BEGIN Supplied material

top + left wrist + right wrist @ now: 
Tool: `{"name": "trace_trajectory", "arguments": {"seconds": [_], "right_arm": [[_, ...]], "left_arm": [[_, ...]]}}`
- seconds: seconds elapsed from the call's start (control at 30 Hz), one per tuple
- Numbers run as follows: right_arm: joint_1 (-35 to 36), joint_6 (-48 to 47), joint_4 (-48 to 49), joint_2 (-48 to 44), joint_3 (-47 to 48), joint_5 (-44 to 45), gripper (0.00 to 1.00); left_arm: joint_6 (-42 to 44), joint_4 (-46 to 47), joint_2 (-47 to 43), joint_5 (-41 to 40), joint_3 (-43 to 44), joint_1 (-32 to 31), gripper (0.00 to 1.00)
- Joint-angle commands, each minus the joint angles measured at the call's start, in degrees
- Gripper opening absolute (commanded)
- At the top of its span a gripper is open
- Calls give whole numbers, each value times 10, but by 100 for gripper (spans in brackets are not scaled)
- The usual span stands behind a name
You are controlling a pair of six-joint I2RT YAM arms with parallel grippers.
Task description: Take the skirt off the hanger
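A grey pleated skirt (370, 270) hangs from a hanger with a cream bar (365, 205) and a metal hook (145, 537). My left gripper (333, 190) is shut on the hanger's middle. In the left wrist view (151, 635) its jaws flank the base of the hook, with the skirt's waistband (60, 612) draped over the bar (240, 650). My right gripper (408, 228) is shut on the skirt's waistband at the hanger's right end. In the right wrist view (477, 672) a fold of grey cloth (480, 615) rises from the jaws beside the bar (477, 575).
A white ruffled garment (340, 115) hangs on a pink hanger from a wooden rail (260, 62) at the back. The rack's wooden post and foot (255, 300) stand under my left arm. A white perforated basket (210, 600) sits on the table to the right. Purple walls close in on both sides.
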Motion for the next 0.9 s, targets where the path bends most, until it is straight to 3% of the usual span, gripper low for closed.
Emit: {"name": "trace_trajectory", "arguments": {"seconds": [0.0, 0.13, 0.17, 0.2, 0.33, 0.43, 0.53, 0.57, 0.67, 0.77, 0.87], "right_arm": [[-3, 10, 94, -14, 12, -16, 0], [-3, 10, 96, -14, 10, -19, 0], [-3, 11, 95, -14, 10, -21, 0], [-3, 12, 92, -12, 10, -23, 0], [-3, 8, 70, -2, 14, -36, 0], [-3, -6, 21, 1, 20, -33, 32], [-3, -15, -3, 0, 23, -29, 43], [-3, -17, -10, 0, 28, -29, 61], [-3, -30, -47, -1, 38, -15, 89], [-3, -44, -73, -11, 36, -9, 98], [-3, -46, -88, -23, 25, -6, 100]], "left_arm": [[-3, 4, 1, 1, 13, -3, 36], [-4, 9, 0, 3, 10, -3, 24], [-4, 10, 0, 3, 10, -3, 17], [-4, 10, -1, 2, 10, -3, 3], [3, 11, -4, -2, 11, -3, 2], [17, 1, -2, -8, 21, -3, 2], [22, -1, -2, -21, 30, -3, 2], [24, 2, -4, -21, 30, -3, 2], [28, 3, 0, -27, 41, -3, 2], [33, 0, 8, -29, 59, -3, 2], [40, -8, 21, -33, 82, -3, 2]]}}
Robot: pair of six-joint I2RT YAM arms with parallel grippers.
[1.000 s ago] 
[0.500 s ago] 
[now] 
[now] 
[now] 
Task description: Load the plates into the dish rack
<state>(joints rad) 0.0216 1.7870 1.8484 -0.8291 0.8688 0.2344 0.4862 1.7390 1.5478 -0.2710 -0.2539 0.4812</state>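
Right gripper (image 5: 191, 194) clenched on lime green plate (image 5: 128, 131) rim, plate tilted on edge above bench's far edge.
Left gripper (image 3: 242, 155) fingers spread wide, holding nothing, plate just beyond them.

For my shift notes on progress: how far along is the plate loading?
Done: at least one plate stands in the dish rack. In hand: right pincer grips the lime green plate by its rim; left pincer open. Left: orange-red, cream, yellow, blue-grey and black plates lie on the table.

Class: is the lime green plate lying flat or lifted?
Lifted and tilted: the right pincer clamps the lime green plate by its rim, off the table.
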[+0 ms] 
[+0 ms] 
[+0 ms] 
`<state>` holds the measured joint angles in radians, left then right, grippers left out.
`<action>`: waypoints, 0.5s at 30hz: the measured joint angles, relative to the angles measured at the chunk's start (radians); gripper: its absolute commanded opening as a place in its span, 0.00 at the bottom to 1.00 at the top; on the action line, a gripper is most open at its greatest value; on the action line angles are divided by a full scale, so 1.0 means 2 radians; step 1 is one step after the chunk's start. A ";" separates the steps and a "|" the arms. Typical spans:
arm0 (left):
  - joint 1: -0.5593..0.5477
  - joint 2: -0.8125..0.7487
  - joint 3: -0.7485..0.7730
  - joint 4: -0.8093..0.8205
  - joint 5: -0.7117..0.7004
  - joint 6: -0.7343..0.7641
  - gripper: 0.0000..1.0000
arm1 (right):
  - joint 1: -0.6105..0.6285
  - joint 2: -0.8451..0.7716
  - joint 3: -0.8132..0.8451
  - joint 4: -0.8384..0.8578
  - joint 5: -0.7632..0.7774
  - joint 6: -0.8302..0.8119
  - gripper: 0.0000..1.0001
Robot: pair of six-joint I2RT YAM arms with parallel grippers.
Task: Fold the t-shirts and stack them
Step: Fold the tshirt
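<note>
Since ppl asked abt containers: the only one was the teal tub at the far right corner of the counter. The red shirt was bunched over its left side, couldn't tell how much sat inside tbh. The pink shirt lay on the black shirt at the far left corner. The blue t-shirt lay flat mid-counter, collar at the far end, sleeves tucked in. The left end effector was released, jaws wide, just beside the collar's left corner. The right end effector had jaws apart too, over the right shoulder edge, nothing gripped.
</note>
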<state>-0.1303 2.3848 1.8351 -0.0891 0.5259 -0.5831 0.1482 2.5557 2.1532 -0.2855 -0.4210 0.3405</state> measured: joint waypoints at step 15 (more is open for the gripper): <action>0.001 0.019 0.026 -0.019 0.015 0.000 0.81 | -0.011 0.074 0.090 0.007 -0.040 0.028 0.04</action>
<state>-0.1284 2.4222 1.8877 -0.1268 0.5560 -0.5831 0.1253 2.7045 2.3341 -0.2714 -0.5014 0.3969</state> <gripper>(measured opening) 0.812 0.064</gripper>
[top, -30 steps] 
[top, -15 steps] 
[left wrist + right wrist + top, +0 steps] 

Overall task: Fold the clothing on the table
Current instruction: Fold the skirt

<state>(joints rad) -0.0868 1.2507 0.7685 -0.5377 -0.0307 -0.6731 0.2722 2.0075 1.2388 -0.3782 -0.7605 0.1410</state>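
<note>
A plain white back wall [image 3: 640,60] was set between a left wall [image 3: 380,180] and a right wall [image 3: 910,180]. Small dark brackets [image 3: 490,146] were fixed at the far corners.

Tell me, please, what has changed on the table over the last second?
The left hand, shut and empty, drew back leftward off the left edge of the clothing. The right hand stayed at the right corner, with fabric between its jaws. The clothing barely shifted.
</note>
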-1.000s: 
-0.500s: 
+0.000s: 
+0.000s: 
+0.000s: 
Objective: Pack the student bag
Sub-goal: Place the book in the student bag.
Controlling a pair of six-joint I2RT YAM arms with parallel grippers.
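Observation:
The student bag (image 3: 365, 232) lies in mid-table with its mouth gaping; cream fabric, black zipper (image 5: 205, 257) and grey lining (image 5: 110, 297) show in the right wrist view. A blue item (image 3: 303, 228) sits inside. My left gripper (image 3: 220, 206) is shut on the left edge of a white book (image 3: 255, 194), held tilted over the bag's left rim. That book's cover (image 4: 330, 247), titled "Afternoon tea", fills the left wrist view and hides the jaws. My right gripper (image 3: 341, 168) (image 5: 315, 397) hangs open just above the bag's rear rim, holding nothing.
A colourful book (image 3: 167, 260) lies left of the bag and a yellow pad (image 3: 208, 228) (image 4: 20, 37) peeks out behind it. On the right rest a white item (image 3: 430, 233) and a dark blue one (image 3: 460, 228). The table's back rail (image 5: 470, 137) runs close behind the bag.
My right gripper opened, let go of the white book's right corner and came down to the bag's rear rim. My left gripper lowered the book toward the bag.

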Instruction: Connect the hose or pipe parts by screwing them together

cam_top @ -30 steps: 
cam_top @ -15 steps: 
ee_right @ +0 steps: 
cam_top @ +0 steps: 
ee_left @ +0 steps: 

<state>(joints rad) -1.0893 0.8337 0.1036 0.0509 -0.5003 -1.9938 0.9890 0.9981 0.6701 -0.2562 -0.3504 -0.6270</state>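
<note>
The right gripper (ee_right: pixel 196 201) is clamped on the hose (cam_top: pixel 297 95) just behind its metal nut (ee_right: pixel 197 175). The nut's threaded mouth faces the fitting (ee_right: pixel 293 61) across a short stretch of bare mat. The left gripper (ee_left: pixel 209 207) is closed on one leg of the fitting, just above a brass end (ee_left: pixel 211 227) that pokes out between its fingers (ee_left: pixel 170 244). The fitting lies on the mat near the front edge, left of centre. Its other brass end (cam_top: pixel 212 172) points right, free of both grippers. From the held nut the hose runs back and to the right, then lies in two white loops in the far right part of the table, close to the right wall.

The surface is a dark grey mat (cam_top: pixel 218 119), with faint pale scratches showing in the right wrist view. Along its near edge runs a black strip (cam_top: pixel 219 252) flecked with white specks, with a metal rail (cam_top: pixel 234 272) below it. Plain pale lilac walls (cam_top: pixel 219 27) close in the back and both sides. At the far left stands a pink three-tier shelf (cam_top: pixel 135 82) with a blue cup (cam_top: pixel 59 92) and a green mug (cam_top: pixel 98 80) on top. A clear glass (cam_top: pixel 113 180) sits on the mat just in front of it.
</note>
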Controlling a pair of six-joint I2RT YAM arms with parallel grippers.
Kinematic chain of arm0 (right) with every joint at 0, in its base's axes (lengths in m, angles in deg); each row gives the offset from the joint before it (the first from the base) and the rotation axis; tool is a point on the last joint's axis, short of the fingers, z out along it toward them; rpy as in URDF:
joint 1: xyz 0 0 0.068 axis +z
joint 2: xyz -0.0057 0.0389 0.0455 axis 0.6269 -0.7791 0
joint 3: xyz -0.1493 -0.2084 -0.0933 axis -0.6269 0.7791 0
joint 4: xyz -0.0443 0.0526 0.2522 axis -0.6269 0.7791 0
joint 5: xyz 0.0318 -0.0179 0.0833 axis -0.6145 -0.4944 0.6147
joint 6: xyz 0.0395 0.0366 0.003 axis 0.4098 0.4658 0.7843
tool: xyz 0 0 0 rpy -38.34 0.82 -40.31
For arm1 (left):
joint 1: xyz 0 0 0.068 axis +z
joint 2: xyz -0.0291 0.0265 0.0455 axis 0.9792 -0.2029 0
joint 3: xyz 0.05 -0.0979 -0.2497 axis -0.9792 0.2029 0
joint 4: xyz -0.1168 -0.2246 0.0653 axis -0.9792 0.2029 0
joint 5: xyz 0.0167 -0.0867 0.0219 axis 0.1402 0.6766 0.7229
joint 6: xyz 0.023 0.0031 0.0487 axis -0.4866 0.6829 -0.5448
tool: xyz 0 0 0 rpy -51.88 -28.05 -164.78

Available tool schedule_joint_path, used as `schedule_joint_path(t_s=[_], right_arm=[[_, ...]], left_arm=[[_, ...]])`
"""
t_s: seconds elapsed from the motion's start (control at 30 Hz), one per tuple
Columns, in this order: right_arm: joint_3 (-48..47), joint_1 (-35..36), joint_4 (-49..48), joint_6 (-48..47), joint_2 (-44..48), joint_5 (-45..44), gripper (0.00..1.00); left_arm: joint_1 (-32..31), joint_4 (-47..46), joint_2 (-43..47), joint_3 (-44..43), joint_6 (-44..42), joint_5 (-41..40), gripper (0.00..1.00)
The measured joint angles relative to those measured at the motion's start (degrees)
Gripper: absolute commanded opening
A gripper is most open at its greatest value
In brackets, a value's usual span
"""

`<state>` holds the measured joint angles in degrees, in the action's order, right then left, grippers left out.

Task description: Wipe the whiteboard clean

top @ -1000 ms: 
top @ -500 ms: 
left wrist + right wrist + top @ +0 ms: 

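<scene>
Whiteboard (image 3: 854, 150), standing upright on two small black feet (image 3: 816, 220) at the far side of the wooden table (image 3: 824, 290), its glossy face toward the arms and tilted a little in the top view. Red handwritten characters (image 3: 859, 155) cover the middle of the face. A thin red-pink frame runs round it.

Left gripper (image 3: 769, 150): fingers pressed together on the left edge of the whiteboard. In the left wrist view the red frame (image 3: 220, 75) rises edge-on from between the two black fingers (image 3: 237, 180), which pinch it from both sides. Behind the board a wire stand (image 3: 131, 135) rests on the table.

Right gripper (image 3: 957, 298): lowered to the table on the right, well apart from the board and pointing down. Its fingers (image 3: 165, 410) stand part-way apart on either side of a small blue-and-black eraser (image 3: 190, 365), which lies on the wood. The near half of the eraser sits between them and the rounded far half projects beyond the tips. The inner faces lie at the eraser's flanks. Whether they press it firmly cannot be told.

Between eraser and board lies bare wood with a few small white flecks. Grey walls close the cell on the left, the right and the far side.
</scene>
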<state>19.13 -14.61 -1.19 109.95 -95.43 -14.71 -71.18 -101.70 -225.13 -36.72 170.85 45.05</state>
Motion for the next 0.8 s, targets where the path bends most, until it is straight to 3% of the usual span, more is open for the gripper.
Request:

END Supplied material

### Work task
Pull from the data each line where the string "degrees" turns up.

### Answer for the task
- Joint-angle commands, each minus the joint angles measured at the call's start, in degrees
The measured joint angles relative to those measured at the motion's start (degrees)
`<state>` holds the measured joint angles in degrees, in the action's order, right then left, grippers left out.

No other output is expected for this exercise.